**Work instruction:**
Each line below is to be copied out exactly, and none may be omitted.

**Given material:**
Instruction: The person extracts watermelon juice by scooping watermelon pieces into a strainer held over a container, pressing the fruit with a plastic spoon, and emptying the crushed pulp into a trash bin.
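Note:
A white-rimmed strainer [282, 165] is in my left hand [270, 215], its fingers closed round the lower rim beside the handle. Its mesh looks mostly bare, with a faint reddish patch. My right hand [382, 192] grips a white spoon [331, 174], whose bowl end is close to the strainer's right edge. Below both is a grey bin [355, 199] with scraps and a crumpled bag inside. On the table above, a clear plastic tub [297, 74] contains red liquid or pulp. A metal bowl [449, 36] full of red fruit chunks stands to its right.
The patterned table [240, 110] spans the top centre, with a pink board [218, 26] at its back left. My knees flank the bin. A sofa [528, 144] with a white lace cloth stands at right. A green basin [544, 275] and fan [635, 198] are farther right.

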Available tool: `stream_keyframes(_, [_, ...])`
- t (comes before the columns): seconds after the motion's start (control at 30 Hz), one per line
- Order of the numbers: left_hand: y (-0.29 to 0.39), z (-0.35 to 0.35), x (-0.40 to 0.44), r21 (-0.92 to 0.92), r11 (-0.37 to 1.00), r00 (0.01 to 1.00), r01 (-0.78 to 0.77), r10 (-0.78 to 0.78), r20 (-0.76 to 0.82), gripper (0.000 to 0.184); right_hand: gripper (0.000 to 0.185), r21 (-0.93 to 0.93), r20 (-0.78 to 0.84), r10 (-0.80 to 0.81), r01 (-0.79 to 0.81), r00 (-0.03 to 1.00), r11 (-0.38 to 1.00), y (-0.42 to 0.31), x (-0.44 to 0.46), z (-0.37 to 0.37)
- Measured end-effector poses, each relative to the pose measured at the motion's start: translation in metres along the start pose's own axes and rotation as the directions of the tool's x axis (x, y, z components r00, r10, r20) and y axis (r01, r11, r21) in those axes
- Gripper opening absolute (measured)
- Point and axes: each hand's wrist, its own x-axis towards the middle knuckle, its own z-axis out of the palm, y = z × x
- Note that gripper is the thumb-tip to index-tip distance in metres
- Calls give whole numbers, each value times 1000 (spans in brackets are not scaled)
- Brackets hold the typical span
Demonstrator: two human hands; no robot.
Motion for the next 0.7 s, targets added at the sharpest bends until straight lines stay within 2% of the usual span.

**The answer:**
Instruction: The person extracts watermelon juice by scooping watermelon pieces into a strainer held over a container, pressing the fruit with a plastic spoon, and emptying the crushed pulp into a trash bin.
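Note:
A white-rimmed strainer [282, 165] is in my left hand [270, 215], its fingers closed round the lower rim beside the handle. Its mesh looks mostly bare, with a faint reddish patch. My right hand [382, 192] grips a white spoon [331, 174], whose bowl end is close to the strainer's right edge. Below both is a grey bin [355, 199] with scraps and a crumpled bag inside. On the table above, a clear plastic tub [297, 74] contains red liquid or pulp. A metal bowl [449, 36] full of red fruit chunks stands to its right.
The patterned table [240, 110] spans the top centre, with a pink board [218, 26] at its back left. My knees flank the bin. A sofa [528, 144] with a white lace cloth stands at right. A green basin [544, 275] and fan [635, 198] are farther right.
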
Available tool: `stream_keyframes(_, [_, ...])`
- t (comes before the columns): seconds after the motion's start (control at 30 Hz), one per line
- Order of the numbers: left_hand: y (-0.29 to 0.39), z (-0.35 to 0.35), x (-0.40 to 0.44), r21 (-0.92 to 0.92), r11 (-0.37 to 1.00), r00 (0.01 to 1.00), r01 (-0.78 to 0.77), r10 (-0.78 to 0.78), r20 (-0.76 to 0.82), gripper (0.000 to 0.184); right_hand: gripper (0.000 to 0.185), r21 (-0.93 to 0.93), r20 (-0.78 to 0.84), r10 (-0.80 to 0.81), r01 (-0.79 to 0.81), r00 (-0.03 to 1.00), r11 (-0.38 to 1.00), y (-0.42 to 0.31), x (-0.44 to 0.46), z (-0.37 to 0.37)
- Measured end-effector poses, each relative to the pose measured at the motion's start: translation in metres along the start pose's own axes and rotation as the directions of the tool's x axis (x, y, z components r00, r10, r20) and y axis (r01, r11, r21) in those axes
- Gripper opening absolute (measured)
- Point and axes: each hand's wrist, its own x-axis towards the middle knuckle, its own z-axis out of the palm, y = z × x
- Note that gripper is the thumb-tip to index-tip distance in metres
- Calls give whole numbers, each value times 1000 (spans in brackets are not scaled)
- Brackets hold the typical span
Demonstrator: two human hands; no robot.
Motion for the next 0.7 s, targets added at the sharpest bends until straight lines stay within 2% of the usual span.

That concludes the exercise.